Cis-regulatory elements and human evolution
Adam Siepel, Leonardo Arbiza
Modification of gene regulation has long been considered an important force in human evolution, particularly through changes to cis-regulatory elements (CREs) that function in transcriptional regulation. For decades, however, the study of cis-regulatory evolution was severely limited by the available data.

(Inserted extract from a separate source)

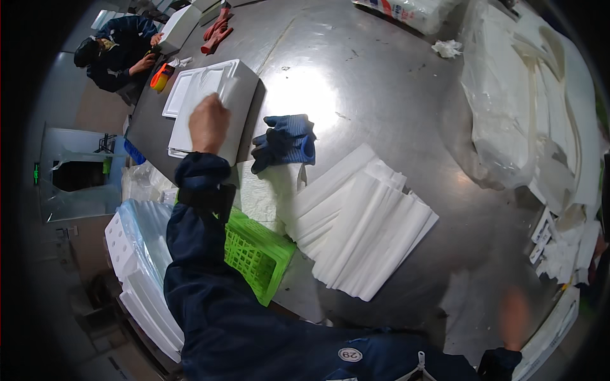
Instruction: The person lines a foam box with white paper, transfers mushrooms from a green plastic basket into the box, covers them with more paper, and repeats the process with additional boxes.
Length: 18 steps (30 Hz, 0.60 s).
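My left hand (209, 125) is curled over a white foam box (243, 102) on the left side of the metal table. Clear plastic film (206, 82) lies across the box top, near my knuckles. Whether my fingers grip the film or the box is hidden. Right of the box lie blue-and-black work gloves (284, 143). A fanned stack of folded white sheets (364, 228) rests in front of me. At the lower right, my right hand (514, 318) is blurred over the table edge, and its fingers cannot be made out.
A green plastic basket (257, 255) and foam pieces (147, 305) stand at the near left. Large plastic-wrapped white sheets (524, 105) cover the right side. Farther off are an orange tape dispenser (161, 78), red gloves (218, 31) and a co-worker (121, 52) at another foam box (178, 29).
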Motion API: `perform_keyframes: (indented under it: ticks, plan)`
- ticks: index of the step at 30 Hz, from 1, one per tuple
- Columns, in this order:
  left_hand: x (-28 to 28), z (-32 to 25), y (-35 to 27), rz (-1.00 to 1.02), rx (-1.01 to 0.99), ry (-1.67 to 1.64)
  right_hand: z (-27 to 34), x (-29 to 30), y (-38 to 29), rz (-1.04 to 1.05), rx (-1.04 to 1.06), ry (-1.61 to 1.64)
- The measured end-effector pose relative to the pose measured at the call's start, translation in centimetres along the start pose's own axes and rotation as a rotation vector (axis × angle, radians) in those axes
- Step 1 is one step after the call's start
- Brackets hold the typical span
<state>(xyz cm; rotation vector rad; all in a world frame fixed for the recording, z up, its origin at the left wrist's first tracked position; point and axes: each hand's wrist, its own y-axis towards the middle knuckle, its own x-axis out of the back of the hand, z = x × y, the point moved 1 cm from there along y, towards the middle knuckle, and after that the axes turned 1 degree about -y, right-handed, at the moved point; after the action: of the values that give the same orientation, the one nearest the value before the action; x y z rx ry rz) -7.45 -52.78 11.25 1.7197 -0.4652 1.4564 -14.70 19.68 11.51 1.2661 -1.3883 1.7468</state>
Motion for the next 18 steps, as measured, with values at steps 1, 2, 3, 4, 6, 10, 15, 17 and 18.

New data sets describing the locations of CREs and genetic variation within and between species have now made it possible to study CRE evolution much more directly on a genome-wide scale. Here, we review recent research on the evolution of CREs in humans based on large-scale genomic data sets. We consider inferences based on primate divergence,human polymorphism, and combinations of divergence and polymorphism. We then consider “new frontiers” in this field stemming from recent research on transcriptional regulation.